Whatever version of Nikolaj lives in my head—whatever composite of the boy from Vintermoor and the man from my worst nights—still shares space under my skin, and that isn’t who’s coming to the summit.
The man who will be arriving is twenty-eight. Pakhan. A leader forged out of blood, trauma, and whatever was left of him after memory loss gutted the softer pieces.
The reports are consistent in the ways that matter: calm detachment, ruthlessness, and no remorse.
His father’s fear was treated as fact, not rumor.
A younger sister who serves as his assassin and his two cousins as his right-hand men.
Men loyal beyond lineage, which is always more dangerous than inherited obedience.
He killed Arseniy’s pregnant wife in front of him after finding out she was a traitor feeding information to a rival Bratva sect. Then he killed that entire sect overnight. Arseniy abdicated soon after.
He’s not walking in as the broken boy who left my bed with hatred in his eyes. He’s walking in as a king in his own right.
And still, some ugly part of me wants to know whether his mouth still twists the same before a threat, or his hands still flex once when he’s angry. Whether he still looks at a room like he’s already calculated how to kill everyone in it.
Whether, beneath all that ruin, power, and missing memory, there’s any part of him that will look at me and feel something nameless claw against the cage.
I hate myself a little for even thinking the last part.
“Don’t worry, Lucien. I am under no illusion that he’s coming here to finish what we started,” I say.
Lucien’s gaze holds mine, but he shakes his head. “I’m not worried about him finishing it.”
I frown at that. “No?”
“I’m worried about you wanting him to.”
That’s almost enough to make me laugh. Instead, I toss back the rest of the whiskey and set the glass down on the windowsill with more care than I feel.

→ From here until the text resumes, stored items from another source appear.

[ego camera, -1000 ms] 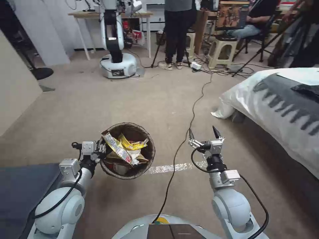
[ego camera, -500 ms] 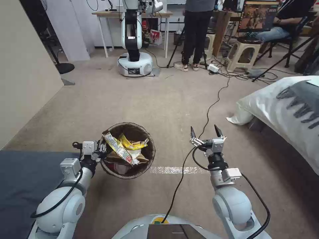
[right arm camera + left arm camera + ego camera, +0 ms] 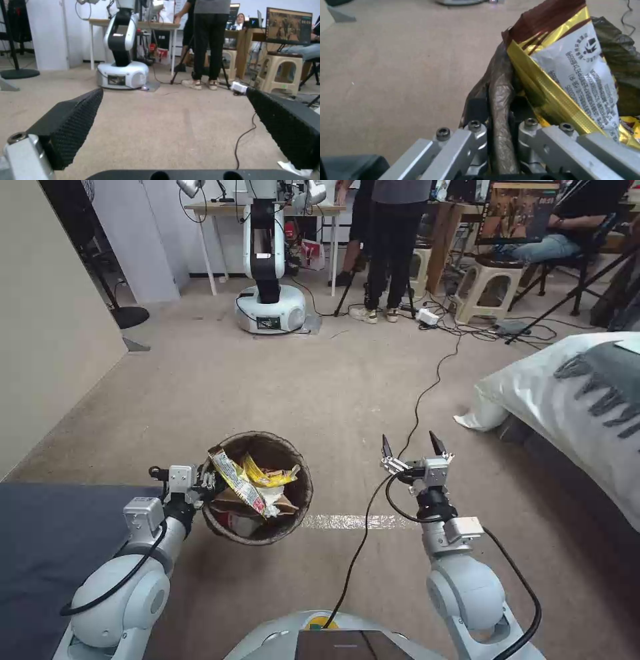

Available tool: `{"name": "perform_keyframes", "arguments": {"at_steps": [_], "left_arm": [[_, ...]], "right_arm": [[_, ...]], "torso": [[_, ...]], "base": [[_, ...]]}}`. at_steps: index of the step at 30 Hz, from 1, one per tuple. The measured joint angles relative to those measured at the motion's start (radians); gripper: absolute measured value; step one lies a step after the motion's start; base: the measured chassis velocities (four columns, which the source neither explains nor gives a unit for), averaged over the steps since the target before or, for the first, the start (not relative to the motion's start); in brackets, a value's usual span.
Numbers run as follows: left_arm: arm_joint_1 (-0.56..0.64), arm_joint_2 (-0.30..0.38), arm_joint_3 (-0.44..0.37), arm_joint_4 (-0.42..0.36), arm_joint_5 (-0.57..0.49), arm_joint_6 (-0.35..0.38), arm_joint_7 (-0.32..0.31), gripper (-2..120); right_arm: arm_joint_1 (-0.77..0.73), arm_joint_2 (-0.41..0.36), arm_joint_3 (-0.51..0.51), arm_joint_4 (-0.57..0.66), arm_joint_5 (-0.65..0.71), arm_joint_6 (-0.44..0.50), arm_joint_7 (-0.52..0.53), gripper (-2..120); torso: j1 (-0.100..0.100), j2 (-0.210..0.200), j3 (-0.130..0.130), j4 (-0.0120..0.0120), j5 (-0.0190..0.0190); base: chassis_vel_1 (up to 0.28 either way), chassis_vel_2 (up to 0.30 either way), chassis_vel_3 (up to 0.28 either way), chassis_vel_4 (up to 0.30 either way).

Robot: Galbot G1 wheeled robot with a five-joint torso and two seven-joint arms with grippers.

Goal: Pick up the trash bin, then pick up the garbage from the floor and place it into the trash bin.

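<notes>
Left pincer gripping trash bin, wrapper print unreadable

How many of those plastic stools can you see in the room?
2. One beige stool stands at the back right near the seated person; another stool sits farther back, partly behind the standing person's legs. More may be hidden behind people and furniture.

A robotics lab staged as a bedroom: a bed on beige carpet, a second robot before a workbench, tripods, stools, a monitor and trailing cables.
</notes>
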Motion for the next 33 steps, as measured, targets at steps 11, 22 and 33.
{"name": "perform_keyframes", "arguments": {"at_steps": [11, 22, 33], "left_arm": [[-0.008, 0.017, 0.004, -0.009, -0.101, 0.097, -0.106, 5], [-0.020, 0.022, 0.018, 0.040, -0.205, 0.097, -0.211, 5], [-0.039, -0.013, 0.038, 0.116, -0.313, 0.103, -0.288, 5]], "right_arm": [[0.009, 0.002, -0.017, -0.010, 0.000, 0.005, 0.000, 100], [0.022, 0.004, -0.040, -0.015, -0.001, 0.007, 0.000, 100], [0.034, -0.003, -0.077, -0.026, -0.005, 0.006, -0.001, 100]], "torso": [[0.000, 0.000, 0.000, -0.0001, 0.0000], [0.000, 0.000, 0.000, -0.0002, -0.0001], [0.000, 0.000, 0.000, -0.0001, -0.0001]], "base": [[0.000, 0.000, 0.000, 0.000], [0.000, 0.000, 0.000, 0.000], [0.000, 0.000, 0.000, 0.000]]}}
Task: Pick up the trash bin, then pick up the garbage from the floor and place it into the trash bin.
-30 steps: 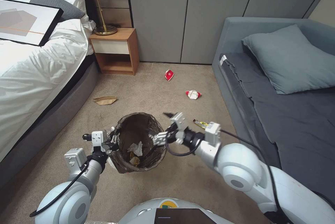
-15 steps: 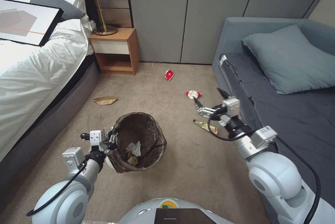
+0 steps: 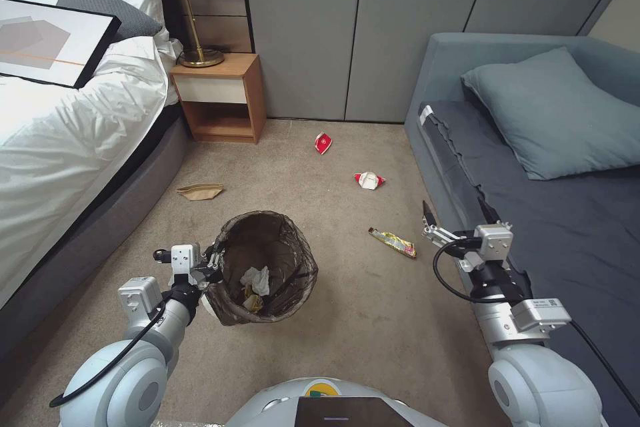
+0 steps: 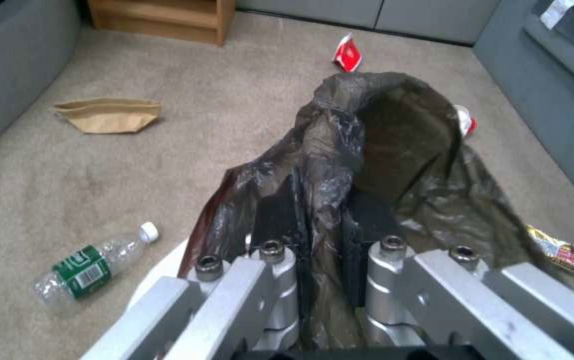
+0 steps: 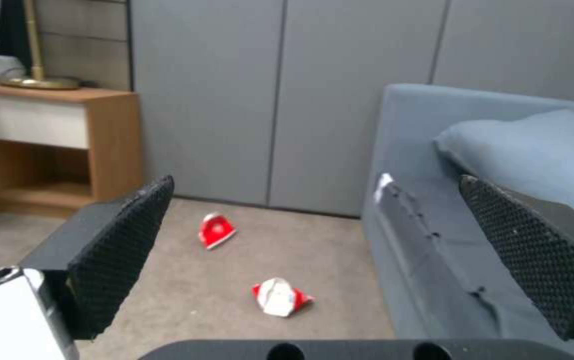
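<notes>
- Left gripper is clamped on the bag-lined rim of the trash bin, which sits on the floor.
- Yellow wrapper lies between bin and sofa.
- Right gripper hangs wide open and empty beside the sofa edge.

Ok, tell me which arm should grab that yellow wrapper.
Right. The right gripper is open and empty beside the yellow wrapper; the left gripper is clamped on the trash bin.
</notes>
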Motion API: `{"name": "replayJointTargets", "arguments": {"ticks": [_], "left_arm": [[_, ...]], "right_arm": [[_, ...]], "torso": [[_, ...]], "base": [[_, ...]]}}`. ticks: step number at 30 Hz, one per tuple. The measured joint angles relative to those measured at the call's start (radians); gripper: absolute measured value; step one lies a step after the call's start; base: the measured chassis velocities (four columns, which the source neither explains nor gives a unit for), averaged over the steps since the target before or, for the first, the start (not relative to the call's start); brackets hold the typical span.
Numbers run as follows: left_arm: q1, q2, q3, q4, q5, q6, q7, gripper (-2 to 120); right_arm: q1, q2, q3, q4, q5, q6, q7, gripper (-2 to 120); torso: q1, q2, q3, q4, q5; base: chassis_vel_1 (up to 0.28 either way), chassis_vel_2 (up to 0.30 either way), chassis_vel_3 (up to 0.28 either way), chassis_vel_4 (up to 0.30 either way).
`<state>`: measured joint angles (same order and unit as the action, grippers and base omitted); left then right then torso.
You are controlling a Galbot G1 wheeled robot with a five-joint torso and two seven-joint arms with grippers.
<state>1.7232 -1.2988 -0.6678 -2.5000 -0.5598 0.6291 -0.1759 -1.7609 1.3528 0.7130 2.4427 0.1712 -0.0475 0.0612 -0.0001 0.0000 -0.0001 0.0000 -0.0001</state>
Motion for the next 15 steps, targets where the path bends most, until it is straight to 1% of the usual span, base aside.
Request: {"name": "replayJointTargets", "arguments": {"ticks": [2, 6, 15], "left_arm": [[-0.001, 0.0, 0.001, 0.0, 0.001, 0.0, 0.0, 8], [-0.008, 0.003, 0.007, 0.0, 0.003, 0.0, 0.0, 8], [-0.014, 0.007, 0.012, 0.0, 0.013, 0.003, 0.0, 8]], "right_arm": [[-0.002, 0.006, 0.003, 0.001, -0.003, 0.002, 0.0, 100], [-0.015, 0.044, 0.016, 0.015, -0.019, 0.014, 0.001, 100], [-0.017, 0.057, 0.017, 0.026, -0.031, 0.015, 0.003, 100]], "torso": [[0.0, 0.0, 0.0, 0.0002, 0.0], [0.0, 0.0, 0.0, 0.0001, 0.0], [0.0, 0.0, 0.0, 0.0002, 0.0001]], "base": [[0.0, 0.0, 0.0, 0.0], [0.0, 0.0, 0.0, 0.0], [0.0, 0.0, 0.0, 0.0]]}}
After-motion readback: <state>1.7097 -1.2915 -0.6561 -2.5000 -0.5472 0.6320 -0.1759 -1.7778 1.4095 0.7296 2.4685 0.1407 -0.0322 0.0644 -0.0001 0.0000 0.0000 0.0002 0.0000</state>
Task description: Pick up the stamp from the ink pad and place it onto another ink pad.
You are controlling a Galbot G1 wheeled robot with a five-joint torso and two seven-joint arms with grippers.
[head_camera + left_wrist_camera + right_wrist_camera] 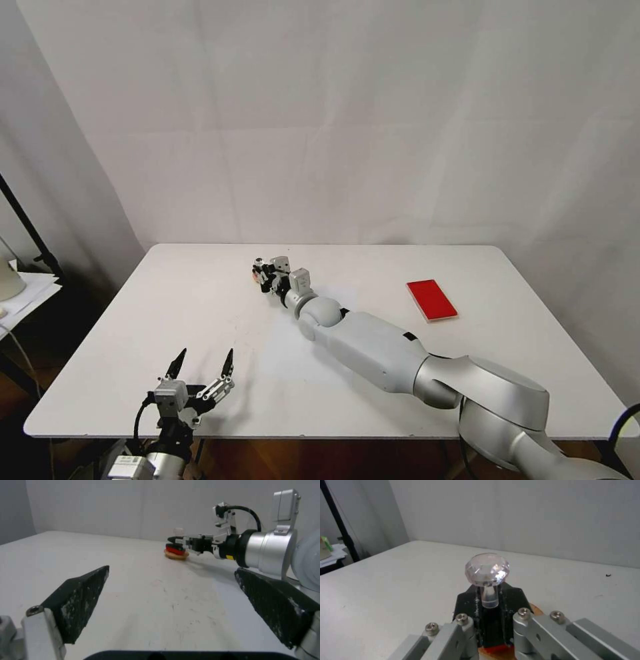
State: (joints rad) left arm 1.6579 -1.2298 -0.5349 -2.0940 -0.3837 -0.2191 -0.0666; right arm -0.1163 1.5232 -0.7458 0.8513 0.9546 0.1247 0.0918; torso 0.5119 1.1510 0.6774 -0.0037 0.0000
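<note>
A: Where's the stamp?
B: Clamped between the right gripper's closed fingers, its base on the round ink pad just beneath.
A: Risk?
B: Opening unevenly could tip it onto the surface. The left gripper idles wide open, empty; the rectangular ink pad lies well behind

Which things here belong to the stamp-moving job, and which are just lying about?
Job: stamp, held in the right tool on the round pad; red pad.
Lying about: papers and black stand beside the table; left tool, open and idle.
</note>
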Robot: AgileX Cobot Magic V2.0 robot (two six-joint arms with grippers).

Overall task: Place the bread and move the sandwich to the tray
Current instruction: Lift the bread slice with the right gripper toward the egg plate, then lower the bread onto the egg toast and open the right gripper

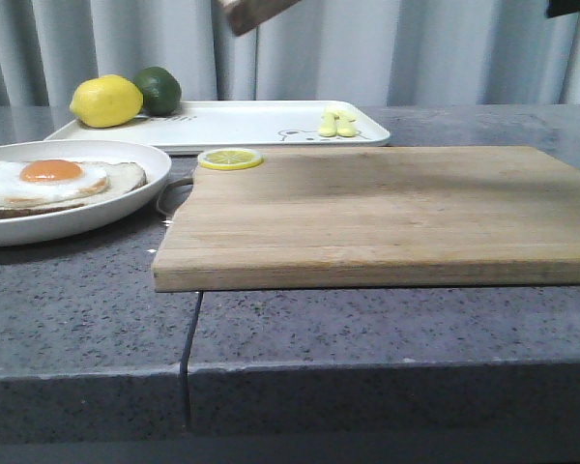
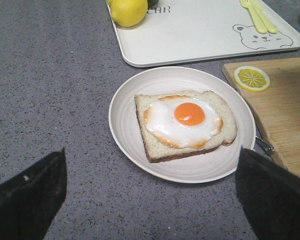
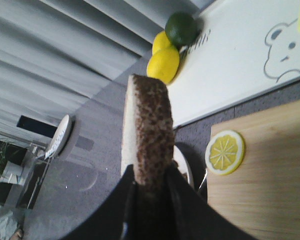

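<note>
While my right hand (image 3: 149, 200) grips the bread (image 3: 146, 130) on edge, high above the desk, the egg toast (image 2: 185, 122) on its plate (image 2: 125, 122) lies below and probably to its left, under my empty, spread left hand (image 2: 150, 195).

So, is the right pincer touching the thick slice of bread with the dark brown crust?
Touching. In the right wrist view the right pincer has both fingers pressed against the crust of the thick bread slice, with no gap.
</note>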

“That’s the nice thing about being King,” I say. “Wanting things rarely matters.”
“That’s one way to live.”
“It’s the only one I’ve got,” I say.
He can’t argue with that, so he picks up the summit folder, scanning through whatever he sees in there. Lucien has always done that when conversations cut too short—given both of us the dignity of a sideways glance.
I move back to my desk and place the velvet ring box back in my safe again.
Some of the sharpness is settling into the familiar architecture of work.
This part I know how to do: security routes, seating arrangements, secondary exits.
Then vetting the staff because I trust hospitality only slightly less than I trust politicians.
It’s easier to make up your mind when there are moving pieces to align. Easier to be Capo dei Capi than Vincenzo once the paperwork starts.
Still, when Lucien leaves twenty minutes later with revised instructions, the house falls silent again; the city goes on glittering beneath the windows as though nothing has shifted.
Everything has fucking shifted.
In two weeks, I’ll walk into a hotel boardroom in Bucharest and sit at the head of a table with four people who rule various underworld factions. People who want my power, influence, or my head.
For the first time in decades, the Russians will sit at our table again, with my old lover as King.
The bullet will still wait in my safe, the past will still wait in my chest, and the rest of the world will call it politics.
The Blade and the King.
What the world won’t know is that I love a ghost, and in two weeks, I have to face the man he became without me.